→ **TASK TO COMPLETE**
Go to the line containing "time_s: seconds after" in the records below and print it and every following line exactly, on through the line containing "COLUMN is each", then stop.

→ **SOURCE INFORMATION**
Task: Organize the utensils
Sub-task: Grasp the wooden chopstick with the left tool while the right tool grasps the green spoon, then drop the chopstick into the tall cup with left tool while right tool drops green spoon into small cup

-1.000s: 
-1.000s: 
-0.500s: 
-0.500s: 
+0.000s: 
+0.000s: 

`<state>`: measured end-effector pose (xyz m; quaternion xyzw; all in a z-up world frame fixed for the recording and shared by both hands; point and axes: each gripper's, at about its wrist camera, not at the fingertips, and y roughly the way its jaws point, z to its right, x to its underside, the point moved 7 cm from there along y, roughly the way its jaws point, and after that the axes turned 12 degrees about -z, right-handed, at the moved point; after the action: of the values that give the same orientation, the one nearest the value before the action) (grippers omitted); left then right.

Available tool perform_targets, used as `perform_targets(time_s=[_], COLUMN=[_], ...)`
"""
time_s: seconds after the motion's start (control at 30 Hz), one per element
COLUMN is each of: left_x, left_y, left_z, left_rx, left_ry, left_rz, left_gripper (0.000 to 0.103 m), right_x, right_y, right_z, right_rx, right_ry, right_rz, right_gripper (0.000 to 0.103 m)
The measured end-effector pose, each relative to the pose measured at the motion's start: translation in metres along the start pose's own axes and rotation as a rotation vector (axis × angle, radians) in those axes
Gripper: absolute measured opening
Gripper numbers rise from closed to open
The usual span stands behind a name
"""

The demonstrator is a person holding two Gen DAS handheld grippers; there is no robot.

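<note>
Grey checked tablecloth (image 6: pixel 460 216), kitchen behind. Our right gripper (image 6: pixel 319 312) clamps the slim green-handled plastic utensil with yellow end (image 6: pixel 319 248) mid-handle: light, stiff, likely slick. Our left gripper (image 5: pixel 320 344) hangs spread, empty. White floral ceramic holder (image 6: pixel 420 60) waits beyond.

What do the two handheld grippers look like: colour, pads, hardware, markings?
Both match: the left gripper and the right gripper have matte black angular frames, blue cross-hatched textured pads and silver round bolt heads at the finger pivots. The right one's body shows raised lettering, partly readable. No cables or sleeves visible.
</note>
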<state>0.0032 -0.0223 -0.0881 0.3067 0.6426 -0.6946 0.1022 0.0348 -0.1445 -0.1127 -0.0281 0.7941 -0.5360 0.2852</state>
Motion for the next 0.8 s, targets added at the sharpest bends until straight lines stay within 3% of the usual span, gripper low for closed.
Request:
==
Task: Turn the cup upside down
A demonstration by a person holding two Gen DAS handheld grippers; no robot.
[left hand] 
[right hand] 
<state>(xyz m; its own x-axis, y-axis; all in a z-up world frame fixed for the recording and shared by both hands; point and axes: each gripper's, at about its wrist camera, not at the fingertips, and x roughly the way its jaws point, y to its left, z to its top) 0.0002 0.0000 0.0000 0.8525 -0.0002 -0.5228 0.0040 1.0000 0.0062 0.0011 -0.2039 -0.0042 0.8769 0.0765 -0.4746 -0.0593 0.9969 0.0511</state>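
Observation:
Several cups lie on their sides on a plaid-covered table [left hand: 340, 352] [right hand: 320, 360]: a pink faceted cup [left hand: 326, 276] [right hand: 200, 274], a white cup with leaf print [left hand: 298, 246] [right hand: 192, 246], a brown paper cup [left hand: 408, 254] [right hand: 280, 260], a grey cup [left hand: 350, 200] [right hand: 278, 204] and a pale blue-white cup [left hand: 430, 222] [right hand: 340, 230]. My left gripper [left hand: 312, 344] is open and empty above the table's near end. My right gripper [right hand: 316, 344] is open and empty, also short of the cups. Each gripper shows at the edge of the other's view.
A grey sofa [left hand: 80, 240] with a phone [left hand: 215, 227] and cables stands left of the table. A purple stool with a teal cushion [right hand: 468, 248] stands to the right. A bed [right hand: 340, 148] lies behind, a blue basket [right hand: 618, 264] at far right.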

→ **RESPONSE AREA**
time_s: seconds after the motion's start (control at 30 Hz), one per element
COLUMN is each of: left_x, left_y, left_z, left_rx, left_ry, left_rz, left_gripper (0.000 to 0.103 m), right_x, right_y, right_z, right_rx, right_ry, right_rz, right_gripper (0.000 to 0.103 m)

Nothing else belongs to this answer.